— YOUR GOAL —
Once the line containing "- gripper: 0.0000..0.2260" is found in the entries below, restate it and each following line word for word, stopping after the line containing "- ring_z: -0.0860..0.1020".

— PROVIDED MATERIAL —

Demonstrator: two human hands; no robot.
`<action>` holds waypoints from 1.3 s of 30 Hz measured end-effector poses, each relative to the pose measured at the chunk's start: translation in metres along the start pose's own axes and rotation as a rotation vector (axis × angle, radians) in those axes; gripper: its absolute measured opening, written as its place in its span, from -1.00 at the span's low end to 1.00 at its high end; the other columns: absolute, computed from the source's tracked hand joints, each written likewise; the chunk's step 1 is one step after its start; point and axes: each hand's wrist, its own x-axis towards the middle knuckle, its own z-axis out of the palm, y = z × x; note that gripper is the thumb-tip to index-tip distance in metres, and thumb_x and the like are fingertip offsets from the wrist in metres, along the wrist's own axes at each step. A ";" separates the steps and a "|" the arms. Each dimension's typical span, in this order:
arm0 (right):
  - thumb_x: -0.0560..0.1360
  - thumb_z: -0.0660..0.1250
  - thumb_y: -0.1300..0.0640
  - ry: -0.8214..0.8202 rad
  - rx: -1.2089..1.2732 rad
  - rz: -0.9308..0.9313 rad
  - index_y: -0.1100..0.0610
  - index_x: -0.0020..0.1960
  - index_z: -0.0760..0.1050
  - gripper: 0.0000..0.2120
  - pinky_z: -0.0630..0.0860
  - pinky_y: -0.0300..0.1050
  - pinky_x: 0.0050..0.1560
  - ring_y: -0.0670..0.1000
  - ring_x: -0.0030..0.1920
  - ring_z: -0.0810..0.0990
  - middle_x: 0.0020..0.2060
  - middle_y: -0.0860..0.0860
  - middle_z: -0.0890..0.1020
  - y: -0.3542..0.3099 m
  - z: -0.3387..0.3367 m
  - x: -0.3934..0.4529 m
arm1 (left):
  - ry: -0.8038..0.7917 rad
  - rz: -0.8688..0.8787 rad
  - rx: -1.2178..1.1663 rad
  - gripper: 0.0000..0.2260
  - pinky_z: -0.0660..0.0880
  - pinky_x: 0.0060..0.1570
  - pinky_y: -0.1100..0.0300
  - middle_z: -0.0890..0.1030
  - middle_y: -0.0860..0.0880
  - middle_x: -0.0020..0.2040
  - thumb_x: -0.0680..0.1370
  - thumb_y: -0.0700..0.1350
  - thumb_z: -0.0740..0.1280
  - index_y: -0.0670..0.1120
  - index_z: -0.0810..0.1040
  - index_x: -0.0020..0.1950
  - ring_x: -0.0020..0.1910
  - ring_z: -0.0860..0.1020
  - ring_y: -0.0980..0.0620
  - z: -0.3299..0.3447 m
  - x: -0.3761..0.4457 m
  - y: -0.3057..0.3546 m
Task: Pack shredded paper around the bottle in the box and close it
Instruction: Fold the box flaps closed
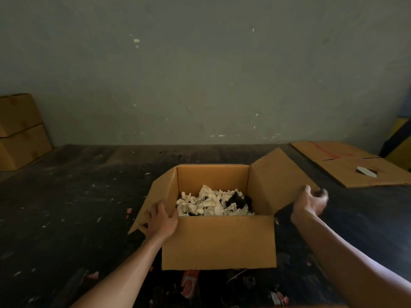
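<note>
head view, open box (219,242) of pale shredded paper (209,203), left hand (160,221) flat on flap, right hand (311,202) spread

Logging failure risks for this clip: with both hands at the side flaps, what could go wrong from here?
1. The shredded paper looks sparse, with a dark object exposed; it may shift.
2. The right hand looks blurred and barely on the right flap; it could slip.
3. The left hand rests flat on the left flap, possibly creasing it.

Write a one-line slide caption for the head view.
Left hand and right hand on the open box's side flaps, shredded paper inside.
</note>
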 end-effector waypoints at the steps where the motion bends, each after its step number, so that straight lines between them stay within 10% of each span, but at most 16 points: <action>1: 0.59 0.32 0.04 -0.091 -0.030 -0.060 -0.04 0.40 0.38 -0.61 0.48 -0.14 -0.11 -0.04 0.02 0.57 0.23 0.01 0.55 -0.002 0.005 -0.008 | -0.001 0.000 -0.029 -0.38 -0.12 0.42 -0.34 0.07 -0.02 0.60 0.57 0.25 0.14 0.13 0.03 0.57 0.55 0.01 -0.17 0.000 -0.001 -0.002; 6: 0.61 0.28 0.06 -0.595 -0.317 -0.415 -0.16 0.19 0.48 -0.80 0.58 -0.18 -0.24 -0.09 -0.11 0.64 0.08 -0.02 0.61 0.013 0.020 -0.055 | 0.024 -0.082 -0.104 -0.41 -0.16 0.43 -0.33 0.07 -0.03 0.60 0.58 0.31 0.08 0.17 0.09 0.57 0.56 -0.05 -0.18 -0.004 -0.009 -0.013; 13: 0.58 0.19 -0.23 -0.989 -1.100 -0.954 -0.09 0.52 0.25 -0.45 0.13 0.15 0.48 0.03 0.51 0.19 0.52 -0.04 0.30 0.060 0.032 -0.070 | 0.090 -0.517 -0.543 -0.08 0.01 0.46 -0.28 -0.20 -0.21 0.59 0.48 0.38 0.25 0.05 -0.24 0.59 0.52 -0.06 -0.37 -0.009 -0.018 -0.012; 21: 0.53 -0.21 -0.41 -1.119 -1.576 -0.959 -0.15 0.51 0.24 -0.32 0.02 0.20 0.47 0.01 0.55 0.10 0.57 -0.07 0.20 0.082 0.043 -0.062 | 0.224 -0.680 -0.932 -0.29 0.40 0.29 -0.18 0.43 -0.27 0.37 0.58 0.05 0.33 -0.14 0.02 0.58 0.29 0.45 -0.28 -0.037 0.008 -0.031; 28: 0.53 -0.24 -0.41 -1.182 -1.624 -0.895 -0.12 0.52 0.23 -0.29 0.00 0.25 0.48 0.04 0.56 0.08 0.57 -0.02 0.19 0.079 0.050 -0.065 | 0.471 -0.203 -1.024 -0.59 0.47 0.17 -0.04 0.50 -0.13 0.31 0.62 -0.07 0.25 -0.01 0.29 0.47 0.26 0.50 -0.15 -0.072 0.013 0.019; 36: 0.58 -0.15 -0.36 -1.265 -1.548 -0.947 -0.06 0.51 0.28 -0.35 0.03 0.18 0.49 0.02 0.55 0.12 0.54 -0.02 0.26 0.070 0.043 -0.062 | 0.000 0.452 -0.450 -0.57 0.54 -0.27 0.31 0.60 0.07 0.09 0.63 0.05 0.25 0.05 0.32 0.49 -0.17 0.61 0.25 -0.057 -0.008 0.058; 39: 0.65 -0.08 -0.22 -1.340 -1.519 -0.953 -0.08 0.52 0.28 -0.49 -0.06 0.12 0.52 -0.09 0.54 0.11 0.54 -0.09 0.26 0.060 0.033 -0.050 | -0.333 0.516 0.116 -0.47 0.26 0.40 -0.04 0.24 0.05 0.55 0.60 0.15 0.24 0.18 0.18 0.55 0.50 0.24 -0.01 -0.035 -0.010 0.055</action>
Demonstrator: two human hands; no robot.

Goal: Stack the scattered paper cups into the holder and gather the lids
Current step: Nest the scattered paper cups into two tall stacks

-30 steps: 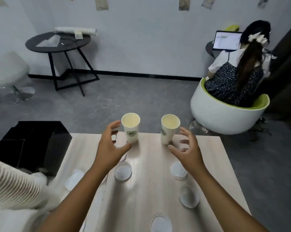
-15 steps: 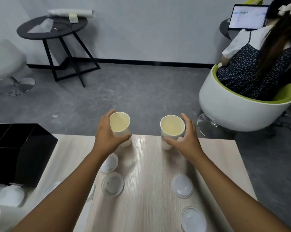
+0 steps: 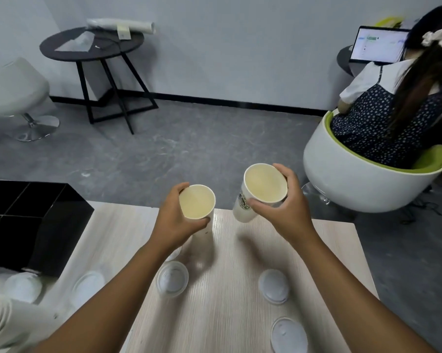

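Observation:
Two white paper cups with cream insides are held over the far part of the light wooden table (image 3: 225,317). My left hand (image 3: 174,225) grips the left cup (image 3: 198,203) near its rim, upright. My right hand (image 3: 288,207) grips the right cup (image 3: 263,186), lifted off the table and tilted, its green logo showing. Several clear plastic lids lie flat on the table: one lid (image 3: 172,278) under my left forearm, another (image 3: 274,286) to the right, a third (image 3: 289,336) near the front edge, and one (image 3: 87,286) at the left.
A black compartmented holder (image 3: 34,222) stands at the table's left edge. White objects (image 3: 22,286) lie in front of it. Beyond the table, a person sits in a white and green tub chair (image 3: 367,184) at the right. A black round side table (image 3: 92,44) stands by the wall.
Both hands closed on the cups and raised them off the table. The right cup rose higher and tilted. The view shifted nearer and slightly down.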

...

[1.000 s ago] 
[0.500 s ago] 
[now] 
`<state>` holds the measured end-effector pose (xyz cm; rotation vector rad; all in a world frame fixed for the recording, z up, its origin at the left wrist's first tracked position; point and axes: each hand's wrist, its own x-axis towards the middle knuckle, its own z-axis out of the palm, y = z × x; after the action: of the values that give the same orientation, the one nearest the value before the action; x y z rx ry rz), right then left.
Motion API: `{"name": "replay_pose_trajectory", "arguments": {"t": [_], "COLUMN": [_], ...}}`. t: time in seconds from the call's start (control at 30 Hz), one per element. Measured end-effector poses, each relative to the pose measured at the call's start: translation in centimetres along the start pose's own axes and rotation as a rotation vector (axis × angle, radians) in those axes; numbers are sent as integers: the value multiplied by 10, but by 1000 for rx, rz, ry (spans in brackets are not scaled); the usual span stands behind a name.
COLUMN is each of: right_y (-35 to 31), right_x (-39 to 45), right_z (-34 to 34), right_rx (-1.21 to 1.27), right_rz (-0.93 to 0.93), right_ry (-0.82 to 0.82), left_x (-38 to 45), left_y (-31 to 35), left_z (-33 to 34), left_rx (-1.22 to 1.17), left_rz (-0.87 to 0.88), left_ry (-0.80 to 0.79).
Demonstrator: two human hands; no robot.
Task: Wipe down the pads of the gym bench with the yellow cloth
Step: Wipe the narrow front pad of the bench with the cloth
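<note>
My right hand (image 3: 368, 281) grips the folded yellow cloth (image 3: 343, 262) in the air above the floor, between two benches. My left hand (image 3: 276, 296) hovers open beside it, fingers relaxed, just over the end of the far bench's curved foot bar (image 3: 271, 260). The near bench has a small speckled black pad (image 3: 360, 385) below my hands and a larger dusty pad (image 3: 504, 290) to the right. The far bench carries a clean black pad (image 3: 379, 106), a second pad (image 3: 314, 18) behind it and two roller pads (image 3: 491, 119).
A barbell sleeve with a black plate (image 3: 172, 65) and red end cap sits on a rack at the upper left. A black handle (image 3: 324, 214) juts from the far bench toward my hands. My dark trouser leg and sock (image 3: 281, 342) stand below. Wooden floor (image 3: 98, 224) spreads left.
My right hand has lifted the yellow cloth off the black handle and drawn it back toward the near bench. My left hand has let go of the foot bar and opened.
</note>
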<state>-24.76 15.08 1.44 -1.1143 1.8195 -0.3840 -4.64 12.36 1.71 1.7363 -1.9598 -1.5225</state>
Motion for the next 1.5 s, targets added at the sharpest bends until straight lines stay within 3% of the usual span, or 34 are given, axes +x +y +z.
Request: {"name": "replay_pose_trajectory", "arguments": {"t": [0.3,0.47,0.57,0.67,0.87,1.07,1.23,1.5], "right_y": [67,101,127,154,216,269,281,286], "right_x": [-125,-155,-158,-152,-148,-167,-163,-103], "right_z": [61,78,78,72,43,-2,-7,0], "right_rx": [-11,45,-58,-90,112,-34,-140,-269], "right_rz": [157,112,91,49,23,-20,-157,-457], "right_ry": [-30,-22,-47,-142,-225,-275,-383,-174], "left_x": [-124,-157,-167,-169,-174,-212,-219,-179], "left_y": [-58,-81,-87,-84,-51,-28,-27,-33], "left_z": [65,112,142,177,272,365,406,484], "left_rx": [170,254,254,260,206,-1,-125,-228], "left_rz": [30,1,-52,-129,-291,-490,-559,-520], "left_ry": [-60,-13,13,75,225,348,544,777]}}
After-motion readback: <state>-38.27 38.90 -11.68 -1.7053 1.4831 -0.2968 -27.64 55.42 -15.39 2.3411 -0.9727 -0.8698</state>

— PROBLEM SOLUTION —
  - gripper: 0.0000..0.2260
  - pinky_z: -0.0660..0.0880
  - pinky_x: 0.0060..0.1570
  - pinky_y: -0.1100..0.0300
  - middle_z: -0.0890..0.1030
  - middle_y: -0.0860..0.0880
  - middle_x: -0.0020..0.2040
  - thumb_x: -0.0680..0.1370
  - thumb_y: -0.0700..0.1350
  - thumb_z: -0.0740..0.1280
  - index_y: -0.0670..0.1120
  - index_z: -0.0810..0.1040
  - index_x: -0.0020..0.1950
  - ring_x: -0.0020..0.1910
  - ring_z: -0.0860..0.1020

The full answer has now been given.